YOUR TASK
Return every record below exactly.
*** Begin section ***
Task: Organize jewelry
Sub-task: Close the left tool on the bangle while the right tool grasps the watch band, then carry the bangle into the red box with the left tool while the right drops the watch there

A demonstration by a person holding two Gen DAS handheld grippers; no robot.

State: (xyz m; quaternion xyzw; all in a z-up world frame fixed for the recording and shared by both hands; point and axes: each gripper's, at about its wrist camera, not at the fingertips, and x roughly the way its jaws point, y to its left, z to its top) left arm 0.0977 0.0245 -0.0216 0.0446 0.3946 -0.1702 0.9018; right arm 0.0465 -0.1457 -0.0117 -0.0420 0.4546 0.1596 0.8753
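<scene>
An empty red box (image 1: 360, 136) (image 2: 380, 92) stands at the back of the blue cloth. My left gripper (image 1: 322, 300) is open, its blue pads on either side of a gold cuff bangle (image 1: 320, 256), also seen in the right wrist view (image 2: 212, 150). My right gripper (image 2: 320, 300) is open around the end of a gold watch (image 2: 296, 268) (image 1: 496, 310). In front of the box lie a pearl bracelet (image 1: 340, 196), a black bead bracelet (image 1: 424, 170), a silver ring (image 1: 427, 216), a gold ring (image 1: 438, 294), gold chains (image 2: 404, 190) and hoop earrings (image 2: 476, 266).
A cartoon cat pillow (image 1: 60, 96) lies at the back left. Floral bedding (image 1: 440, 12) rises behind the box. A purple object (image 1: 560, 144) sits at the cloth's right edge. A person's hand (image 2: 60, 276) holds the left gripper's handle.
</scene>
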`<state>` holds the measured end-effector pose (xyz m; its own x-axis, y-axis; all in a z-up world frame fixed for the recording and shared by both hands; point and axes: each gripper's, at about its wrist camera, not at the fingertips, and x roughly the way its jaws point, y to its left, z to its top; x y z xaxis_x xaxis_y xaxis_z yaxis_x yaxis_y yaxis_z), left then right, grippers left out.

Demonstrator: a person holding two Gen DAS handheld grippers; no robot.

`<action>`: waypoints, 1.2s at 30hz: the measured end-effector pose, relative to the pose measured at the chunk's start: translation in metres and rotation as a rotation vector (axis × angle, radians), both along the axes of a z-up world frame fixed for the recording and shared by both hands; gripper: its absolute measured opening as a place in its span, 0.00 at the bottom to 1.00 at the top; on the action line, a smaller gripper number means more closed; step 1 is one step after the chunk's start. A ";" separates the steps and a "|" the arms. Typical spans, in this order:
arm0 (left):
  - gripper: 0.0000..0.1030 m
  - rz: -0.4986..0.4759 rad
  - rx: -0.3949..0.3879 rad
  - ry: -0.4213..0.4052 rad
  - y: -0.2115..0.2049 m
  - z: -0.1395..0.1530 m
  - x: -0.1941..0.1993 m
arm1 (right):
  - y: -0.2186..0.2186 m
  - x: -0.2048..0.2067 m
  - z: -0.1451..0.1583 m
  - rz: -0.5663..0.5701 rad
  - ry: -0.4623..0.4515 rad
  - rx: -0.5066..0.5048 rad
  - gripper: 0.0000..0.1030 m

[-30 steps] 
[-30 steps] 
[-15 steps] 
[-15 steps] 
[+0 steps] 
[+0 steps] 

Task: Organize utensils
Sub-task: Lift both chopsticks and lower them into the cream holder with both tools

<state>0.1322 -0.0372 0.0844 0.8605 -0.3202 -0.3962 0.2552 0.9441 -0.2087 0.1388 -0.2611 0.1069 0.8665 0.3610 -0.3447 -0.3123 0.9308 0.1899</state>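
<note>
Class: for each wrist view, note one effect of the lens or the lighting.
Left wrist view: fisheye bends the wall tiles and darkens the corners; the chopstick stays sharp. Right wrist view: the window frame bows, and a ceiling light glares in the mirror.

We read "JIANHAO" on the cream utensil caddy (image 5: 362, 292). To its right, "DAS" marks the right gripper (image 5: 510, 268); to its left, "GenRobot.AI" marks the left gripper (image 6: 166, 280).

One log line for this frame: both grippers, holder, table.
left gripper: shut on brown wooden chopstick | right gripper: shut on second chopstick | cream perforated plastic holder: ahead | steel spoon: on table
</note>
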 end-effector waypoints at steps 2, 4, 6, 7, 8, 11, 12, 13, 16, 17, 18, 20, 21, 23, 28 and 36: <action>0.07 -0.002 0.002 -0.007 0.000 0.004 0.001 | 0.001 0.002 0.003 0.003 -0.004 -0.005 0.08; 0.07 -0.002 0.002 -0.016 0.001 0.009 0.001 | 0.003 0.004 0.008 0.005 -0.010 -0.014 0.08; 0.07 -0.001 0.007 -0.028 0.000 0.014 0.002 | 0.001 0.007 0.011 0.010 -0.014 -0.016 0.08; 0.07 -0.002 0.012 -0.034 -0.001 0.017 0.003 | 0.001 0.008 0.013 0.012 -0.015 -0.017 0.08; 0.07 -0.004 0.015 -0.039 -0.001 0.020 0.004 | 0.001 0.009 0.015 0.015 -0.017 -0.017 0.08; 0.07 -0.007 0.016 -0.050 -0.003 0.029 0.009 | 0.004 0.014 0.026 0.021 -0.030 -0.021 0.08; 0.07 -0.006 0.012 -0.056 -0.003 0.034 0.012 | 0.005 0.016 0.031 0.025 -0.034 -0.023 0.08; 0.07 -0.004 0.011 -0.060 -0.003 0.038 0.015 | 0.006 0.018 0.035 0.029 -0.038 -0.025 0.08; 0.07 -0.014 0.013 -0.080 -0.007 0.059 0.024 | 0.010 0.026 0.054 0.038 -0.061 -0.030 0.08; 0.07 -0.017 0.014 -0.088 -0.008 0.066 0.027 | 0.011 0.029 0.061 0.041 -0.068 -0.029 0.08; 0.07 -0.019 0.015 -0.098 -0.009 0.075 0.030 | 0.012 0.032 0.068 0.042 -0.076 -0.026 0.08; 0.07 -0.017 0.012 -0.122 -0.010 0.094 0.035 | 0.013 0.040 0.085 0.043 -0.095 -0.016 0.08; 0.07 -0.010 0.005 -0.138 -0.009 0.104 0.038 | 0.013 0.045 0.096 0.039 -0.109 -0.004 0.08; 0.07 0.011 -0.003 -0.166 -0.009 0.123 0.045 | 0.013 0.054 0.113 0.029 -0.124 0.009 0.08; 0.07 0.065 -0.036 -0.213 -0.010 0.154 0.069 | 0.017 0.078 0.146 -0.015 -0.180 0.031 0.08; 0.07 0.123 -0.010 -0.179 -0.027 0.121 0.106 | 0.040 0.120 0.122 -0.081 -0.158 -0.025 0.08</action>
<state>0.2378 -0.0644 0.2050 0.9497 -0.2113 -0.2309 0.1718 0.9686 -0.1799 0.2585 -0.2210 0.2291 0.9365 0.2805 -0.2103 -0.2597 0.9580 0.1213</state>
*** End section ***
WRITTEN SOLUTION
Task: Organize jewelry
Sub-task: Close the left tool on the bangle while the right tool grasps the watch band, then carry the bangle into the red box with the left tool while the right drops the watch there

A demonstration by a person holding two Gen DAS handheld grippers; no robot.

State: (xyz m; quaternion xyzw; all in a z-up world frame fixed for the recording and shared by both hands; point and axes: each gripper's, at about its wrist camera, not at the fingertips, and x roughly the way its jaws point, y to its left, z to its top) left arm 0.0977 0.0245 -0.0216 0.0446 0.3946 -0.1702 0.9018; right arm 0.0465 -0.1457 -0.0117 -0.0420 0.4546 0.1596 0.8753
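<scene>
An empty red box (image 1: 360, 136) (image 2: 380, 92) stands at the back of the blue cloth. My left gripper (image 1: 322, 300) is open, its blue pads on either side of a gold cuff bangle (image 1: 320, 256), also seen in the right wrist view (image 2: 212, 150). My right gripper (image 2: 320, 300) is open around the end of a gold watch (image 2: 296, 268) (image 1: 496, 310). In front of the box lie a pearl bracelet (image 1: 340, 196), a black bead bracelet (image 1: 424, 170), a silver ring (image 1: 427, 216), a gold ring (image 1: 438, 294), gold chains (image 2: 404, 190) and hoop earrings (image 2: 476, 266).
A cartoon cat pillow (image 1: 60, 96) lies at the back left. Floral bedding (image 1: 440, 12) rises behind the box. A purple object (image 1: 560, 144) sits at the cloth's right edge. A person's hand (image 2: 60, 276) holds the left gripper's handle.
</scene>
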`<state>` holds the measured end-effector pose (xyz m; its own x-axis, y-axis; all in a z-up world frame fixed for the recording and shared by both hands; point and axes: each gripper's, at about its wrist camera, not at the fingertips, and x roughly the way its jaws point, y to its left, z to its top; x y z xaxis_x xaxis_y xaxis_z yaxis_x yaxis_y yaxis_z), left then right, grippers left out.

Demonstrator: a person holding two Gen DAS handheld grippers; no robot.

`<action>`: waypoints, 1.2s at 30hz: the measured end-effector pose, relative to the pose measured at the chunk's start: translation in metres and rotation as a rotation vector (axis × angle, radians), both along the axes of a z-up world frame fixed for the recording and shared by both hands; gripper: its absolute measured opening as a place in its span, 0.00 at the bottom to 1.00 at the top; on the action line, a smaller gripper number means more closed; step 1 is one step after the chunk's start. A ";" separates the steps and a "|" the arms. Typical spans, in this order:
arm0 (left):
  - gripper: 0.0000..0.1030 m
  - rz: -0.4986..0.4759 rad
  - rx: -0.3949..0.3879 rad
  - ry: -0.4213..0.4052 rad
  - y: -0.2115..0.2049 m
  - z: -0.1395..0.1530 m
  - x: -0.1941..0.1993 m
arm1 (right):
  - y: -0.2186..0.2186 m
  - x: -0.2048..0.2067 m
  - z: -0.1451..0.1583 m
  - rz: -0.5663..0.5701 rad
  - ry: -0.4623..0.4515 rad
  - rx: -0.5066..0.5048 rad
  - gripper: 0.0000..0.1030 m

[-30 steps] 
[-30 steps] 
[-15 steps] 
[-15 steps] 
[+0 steps] 
[+0 steps] 

Task: Organize utensils
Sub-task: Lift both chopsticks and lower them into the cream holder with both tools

<state>0.1322 -0.0372 0.0844 0.8605 -0.3202 -0.3962 0.2552 0.9441 -0.2087 0.1388 -0.2611 0.1069 0.8665 0.3610 -0.3447 -0.3123 0.9308 0.1899</state>
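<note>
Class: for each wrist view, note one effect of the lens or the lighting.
Left wrist view: fisheye bends the wall tiles and darkens the corners; the chopstick stays sharp. Right wrist view: the window frame bows, and a ceiling light glares in the mirror.

We read "JIANHAO" on the cream utensil caddy (image 5: 362, 292). To its right, "DAS" marks the right gripper (image 5: 510, 268); to its left, "GenRobot.AI" marks the left gripper (image 6: 166, 280).

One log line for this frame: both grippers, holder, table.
left gripper: shut on brown wooden chopstick | right gripper: shut on second chopstick | cream perforated plastic holder: ahead | steel spoon: on table
</note>
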 end-effector waypoints at steps 2, 4, 6, 7, 8, 11, 12, 13, 16, 17, 18, 20, 21, 23, 28 and 36: <action>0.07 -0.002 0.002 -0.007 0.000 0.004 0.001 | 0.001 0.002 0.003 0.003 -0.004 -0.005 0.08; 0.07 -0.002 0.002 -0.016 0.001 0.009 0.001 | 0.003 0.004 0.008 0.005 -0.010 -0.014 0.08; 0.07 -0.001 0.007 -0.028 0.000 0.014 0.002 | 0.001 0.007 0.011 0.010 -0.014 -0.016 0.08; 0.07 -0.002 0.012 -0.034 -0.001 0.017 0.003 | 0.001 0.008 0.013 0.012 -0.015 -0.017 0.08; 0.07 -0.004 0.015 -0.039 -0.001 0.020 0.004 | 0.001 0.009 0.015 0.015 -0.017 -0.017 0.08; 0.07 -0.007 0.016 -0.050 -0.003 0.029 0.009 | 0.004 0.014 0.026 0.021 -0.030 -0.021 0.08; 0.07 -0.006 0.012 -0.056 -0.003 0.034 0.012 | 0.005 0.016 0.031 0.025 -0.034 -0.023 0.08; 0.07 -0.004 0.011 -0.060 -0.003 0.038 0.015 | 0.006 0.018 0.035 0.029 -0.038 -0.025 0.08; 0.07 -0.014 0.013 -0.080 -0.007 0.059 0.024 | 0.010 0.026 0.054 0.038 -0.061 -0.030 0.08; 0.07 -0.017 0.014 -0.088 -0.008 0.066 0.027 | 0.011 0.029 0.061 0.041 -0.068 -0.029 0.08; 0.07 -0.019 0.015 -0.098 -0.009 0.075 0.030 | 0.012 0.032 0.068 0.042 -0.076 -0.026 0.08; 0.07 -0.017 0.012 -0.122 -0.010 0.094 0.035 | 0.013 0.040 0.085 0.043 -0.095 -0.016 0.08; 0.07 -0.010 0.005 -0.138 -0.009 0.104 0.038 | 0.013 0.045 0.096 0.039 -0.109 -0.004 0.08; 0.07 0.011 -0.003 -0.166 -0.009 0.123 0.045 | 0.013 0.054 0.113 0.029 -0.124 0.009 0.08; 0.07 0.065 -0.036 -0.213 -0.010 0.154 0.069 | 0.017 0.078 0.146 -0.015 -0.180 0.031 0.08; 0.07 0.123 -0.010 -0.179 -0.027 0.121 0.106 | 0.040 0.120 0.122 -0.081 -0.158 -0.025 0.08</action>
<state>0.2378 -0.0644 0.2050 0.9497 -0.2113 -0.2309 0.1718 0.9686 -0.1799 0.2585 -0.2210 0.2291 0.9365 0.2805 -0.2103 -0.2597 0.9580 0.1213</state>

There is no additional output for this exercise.